Collection entries:

────────

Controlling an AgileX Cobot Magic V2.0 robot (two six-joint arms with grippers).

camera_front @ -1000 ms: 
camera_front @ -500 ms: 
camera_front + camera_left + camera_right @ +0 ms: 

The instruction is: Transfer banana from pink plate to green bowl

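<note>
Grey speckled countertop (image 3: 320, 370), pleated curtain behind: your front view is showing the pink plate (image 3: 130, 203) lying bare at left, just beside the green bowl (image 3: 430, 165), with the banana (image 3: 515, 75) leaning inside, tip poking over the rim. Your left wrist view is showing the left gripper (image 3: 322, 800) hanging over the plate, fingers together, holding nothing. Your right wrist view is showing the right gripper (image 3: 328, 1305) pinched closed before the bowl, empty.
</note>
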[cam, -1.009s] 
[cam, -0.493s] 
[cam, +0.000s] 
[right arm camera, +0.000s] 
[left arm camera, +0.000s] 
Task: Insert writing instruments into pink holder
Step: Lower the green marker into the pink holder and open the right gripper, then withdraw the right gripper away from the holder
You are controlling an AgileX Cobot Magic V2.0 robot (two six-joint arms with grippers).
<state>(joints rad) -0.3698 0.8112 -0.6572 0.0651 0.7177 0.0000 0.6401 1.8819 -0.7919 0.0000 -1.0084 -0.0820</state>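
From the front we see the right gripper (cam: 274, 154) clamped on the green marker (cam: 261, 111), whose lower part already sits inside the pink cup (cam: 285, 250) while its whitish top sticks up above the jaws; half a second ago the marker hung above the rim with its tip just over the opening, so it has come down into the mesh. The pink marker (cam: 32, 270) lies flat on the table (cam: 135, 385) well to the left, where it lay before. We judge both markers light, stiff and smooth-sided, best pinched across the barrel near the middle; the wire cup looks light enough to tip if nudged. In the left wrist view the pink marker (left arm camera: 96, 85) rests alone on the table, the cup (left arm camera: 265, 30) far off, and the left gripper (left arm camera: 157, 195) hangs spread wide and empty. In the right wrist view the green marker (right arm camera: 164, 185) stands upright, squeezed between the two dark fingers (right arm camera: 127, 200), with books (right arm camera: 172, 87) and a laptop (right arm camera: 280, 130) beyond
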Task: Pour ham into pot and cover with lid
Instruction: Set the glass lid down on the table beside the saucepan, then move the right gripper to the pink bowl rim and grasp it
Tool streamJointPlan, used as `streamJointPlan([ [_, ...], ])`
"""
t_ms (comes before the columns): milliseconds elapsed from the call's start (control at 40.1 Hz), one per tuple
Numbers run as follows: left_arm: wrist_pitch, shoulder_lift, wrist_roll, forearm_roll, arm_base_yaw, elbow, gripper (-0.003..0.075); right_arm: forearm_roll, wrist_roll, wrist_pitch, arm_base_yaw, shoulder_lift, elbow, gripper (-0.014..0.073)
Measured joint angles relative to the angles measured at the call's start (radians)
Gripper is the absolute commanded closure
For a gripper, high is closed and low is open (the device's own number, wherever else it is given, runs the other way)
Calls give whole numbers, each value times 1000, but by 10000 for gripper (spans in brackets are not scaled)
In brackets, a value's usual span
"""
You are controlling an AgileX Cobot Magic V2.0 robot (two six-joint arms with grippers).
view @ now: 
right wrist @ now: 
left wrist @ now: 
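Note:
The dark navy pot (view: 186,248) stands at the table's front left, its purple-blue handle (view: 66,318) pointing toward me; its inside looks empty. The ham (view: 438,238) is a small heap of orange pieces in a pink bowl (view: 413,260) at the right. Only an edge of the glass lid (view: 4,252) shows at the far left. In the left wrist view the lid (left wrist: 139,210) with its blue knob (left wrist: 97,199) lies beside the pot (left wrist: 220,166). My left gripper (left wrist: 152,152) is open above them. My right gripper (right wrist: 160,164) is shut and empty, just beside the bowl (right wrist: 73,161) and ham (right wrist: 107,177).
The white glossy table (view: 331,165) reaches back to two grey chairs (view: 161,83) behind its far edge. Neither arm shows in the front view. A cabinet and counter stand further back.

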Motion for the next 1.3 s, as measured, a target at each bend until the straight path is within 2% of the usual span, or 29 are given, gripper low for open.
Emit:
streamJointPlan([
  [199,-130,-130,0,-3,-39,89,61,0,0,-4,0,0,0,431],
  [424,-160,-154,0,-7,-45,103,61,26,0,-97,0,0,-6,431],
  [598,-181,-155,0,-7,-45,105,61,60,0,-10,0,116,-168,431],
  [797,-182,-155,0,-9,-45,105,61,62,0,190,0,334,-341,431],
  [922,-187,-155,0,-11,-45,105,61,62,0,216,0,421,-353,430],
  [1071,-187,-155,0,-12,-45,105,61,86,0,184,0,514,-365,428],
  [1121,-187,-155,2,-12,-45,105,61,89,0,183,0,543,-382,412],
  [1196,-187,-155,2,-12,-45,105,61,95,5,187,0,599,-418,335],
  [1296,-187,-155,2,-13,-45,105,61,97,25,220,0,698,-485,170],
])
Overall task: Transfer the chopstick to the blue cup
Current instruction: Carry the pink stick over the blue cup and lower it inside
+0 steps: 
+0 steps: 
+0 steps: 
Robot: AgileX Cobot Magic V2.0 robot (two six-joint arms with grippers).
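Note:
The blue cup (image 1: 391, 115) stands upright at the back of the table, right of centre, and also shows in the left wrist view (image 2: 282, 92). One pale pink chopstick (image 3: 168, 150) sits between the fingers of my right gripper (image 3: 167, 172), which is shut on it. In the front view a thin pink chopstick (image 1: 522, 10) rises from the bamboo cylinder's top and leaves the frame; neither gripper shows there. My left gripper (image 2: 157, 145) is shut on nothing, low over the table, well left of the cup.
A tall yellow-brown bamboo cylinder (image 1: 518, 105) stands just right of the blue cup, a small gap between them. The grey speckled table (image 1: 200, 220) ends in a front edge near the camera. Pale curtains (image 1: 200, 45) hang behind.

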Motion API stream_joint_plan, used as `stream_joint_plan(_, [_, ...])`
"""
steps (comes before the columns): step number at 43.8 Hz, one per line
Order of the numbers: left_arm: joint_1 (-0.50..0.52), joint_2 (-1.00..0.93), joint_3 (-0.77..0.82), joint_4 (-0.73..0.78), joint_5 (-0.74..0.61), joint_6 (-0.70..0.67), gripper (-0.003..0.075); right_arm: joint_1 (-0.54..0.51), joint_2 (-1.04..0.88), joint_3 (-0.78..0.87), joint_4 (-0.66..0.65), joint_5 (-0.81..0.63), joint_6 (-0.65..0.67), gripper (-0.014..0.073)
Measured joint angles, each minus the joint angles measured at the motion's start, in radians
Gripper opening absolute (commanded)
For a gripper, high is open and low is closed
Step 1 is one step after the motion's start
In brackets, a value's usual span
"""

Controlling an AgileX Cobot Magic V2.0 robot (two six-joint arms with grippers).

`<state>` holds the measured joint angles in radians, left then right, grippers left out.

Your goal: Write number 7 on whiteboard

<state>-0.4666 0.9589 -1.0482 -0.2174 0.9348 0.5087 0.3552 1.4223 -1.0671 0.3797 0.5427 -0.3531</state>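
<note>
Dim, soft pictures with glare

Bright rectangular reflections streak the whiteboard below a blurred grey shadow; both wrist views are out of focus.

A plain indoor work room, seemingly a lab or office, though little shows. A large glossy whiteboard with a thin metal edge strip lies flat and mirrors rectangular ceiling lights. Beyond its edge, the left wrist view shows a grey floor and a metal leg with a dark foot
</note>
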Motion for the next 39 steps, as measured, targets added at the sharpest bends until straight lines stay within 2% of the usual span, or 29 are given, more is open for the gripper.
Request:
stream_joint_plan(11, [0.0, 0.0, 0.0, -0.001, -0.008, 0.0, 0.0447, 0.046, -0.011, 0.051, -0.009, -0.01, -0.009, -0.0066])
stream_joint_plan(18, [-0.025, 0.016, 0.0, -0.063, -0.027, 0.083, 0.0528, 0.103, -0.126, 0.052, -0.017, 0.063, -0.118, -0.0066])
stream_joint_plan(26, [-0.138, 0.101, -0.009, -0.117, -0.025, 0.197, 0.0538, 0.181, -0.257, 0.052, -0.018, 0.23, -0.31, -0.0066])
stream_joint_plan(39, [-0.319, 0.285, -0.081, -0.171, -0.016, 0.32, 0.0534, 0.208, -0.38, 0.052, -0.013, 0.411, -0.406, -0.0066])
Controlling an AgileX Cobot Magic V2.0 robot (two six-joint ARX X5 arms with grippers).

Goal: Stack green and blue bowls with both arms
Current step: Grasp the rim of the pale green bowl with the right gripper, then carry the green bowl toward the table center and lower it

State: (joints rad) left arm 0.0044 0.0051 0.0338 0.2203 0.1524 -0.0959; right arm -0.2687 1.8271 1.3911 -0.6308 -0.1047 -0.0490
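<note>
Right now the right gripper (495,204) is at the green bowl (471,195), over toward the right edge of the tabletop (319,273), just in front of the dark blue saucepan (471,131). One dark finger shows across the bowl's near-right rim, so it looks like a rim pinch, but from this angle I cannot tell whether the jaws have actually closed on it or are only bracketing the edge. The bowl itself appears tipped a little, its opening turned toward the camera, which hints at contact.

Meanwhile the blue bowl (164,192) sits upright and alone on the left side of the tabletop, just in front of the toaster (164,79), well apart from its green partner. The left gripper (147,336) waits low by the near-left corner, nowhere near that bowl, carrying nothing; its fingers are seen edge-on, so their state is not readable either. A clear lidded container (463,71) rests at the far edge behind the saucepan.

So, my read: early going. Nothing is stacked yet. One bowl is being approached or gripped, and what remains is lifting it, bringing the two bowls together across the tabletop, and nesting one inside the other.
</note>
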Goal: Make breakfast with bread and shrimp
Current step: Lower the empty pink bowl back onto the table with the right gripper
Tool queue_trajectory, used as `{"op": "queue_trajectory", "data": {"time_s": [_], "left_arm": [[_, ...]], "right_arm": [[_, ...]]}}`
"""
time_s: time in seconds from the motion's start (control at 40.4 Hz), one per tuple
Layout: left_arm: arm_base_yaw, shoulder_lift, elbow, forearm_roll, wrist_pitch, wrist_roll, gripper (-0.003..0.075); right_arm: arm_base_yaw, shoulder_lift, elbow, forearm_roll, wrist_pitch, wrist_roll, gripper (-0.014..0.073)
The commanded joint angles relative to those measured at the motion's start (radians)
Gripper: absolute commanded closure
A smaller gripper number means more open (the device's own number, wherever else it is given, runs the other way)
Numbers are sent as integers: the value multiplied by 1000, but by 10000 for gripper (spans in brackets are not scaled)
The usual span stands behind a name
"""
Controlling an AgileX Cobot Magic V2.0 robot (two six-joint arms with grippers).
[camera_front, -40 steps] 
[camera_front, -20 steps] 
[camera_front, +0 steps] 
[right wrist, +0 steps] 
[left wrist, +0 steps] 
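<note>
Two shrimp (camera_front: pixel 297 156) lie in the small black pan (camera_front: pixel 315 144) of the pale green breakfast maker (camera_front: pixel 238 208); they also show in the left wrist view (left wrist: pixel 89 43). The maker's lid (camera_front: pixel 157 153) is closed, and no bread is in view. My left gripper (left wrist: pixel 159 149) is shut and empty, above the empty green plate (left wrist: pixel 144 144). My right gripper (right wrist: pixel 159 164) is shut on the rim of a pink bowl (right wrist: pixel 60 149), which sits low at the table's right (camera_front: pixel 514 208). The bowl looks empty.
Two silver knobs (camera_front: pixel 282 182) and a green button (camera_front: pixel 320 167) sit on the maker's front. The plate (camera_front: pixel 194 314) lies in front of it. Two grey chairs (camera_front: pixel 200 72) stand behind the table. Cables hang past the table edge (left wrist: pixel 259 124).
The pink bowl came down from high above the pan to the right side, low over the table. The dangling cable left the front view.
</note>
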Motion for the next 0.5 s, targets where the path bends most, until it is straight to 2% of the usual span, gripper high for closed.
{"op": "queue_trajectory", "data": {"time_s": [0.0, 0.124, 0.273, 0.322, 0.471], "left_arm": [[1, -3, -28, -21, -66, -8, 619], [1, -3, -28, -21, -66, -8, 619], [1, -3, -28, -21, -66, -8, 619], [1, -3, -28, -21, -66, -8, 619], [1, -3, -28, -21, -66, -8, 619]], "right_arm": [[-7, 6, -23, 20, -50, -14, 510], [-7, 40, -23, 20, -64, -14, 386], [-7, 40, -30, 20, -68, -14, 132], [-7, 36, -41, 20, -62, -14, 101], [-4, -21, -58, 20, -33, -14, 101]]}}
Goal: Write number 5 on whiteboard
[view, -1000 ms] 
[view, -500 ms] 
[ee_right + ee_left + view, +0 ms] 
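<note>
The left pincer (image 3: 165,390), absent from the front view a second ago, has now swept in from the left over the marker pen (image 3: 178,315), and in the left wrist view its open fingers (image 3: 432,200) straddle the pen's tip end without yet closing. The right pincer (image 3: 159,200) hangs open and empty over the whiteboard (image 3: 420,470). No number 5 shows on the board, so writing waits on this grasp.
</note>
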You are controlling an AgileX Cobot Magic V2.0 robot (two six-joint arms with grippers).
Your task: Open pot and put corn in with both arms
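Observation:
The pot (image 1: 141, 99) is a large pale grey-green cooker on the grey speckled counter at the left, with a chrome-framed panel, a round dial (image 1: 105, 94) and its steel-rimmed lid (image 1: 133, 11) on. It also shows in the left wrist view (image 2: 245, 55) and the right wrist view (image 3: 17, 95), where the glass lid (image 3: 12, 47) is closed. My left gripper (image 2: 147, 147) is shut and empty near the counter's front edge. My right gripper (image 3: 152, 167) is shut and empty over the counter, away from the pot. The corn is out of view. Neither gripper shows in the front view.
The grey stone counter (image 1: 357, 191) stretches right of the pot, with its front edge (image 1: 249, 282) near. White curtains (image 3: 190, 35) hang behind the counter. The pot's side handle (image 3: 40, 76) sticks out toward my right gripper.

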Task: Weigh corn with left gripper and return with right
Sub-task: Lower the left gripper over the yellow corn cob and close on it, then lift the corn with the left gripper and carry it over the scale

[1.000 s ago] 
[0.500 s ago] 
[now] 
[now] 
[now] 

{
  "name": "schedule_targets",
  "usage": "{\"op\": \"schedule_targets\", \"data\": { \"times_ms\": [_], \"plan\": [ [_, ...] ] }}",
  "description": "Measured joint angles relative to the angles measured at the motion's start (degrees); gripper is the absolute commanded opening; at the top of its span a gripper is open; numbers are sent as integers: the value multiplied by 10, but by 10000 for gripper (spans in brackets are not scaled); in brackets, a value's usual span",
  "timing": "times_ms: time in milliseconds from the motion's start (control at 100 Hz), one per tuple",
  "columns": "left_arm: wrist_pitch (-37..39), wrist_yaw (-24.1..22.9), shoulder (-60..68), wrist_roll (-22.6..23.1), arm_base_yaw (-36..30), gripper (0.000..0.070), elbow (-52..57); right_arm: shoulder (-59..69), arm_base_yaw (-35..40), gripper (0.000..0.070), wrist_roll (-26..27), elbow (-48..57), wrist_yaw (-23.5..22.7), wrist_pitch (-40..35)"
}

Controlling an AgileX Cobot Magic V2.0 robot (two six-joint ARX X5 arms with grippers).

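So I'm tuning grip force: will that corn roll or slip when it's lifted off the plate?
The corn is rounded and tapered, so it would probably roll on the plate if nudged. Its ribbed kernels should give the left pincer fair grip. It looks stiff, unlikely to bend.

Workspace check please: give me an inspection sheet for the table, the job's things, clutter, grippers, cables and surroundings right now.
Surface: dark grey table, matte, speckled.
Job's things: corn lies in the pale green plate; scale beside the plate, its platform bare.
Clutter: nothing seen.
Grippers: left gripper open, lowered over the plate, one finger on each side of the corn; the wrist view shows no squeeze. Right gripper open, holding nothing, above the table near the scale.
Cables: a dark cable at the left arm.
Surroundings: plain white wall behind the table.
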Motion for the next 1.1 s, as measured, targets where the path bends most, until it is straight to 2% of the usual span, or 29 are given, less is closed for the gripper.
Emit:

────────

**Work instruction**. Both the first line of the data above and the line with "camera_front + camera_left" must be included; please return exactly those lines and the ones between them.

**Exercise result**.
Controlling an AgileX Cobot Magic V2.0 robot (two six-joint arms with grippers).

camera_front @ -1000 ms: 
camera_front @ -500 ms: 
camera_front + camera_left + camera_right @ +0 ms: 

The required output is complete.